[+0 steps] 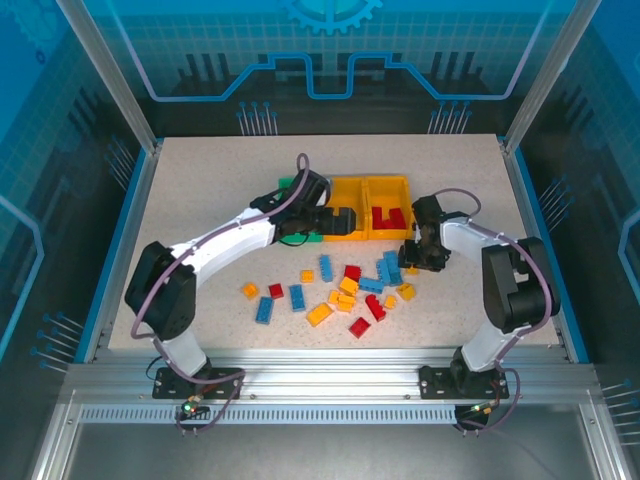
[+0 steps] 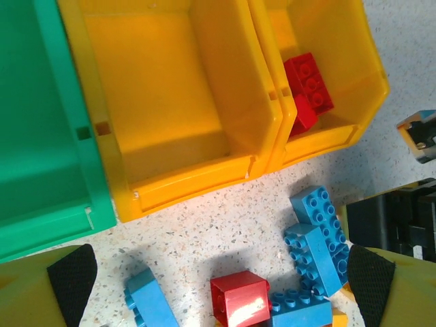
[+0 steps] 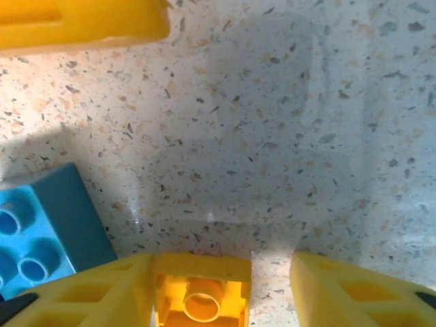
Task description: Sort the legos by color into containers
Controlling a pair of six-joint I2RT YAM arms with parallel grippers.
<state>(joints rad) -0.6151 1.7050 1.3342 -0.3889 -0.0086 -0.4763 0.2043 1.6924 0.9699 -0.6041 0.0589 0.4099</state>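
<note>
The left claw (image 2: pixel 221 272) stood wide apart with nothing in it, its two black-padded fingers (image 2: pixel 71 272) at the bottom corners of the left wrist view. Between those fingers, on the speckled worktop (image 2: pixel 204 225), lay a red brick (image 2: pixel 238 300). A blue brick (image 2: pixel 150 300) lay toward the left finger, and a cluster of blue bricks (image 2: pixel 317 245) sat just inside the right finger. Ahead of the claw the containers sat in a row, side against side. The green bin (image 2: pixel 41 136) was ahead and to its left. The middle yellow bin (image 2: pixel 170 88) was straight ahead and bare inside. The right yellow bin (image 2: pixel 354 68) was ahead and to its right, holding red bricks (image 2: pixel 310 82). From above, the left claw (image 1: pixel 338 220) hung at the near edge of the bins.

The right claw (image 3: pixel 218 272) was partly open, low over the worktop. A yellow brick (image 3: pixel 201 296), stud up, lay between its yellow fingers (image 3: pixel 88 296). It touched the left finger, with a bare gap to the right one, so it was not clamped. A stud-topped blue piece (image 3: pixel 41 231) lay just outside the left finger, and a corner of a yellow bin (image 3: pixel 82 20) showed ahead and to the left. From above, the right claw (image 1: pixel 412 258) sat at the right end of the loose legos (image 1: pixel 330 295), which were scattered on the worktop to its left.
</note>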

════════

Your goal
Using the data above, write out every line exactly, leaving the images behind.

Solution to this exercise
[+0 steps] 
[+0 steps] 
[+0 steps] 
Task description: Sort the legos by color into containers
Controlling a pair of six-joint I2RT YAM arms with parallel grippers.
<state>(joints rad) -0.6151 1.7050 1.3342 -0.3889 -0.0086 -0.4763 0.2043 1.6924 0.9699 -0.6041 0.0589 0.4099</state>
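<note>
The left claw (image 2: pixel 221 272) stood wide apart with nothing in it, its two black-padded fingers (image 2: pixel 71 272) at the bottom corners of the left wrist view. Between those fingers, on the speckled worktop (image 2: pixel 204 225), lay a red brick (image 2: pixel 238 300). A blue brick (image 2: pixel 150 300) lay toward the left finger, and a cluster of blue bricks (image 2: pixel 317 245) sat just inside the right finger. Ahead of the claw the containers sat in a row, side against side. The green bin (image 2: pixel 41 136) was ahead and to its left. The middle yellow bin (image 2: pixel 170 88) was straight ahead and bare inside. The right yellow bin (image 2: pixel 354 68) was ahead and to its right, holding red bricks (image 2: pixel 310 82). From above, the left claw (image 1: pixel 338 220) hung at the near edge of the bins.

The right claw (image 3: pixel 218 272) was partly open, low over the worktop. A yellow brick (image 3: pixel 201 296), stud up, lay between its yellow fingers (image 3: pixel 88 296). It touched the left finger, with a bare gap to the right one, so it was not clamped. A stud-topped blue piece (image 3: pixel 41 231) lay just outside the left finger, and a corner of a yellow bin (image 3: pixel 82 20) showed ahead and to the left. From above, the right claw (image 1: pixel 412 258) sat at the right end of the loose legos (image 1: pixel 330 295), which were scattered on the worktop to its left.
</note>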

Nothing further is required of the output.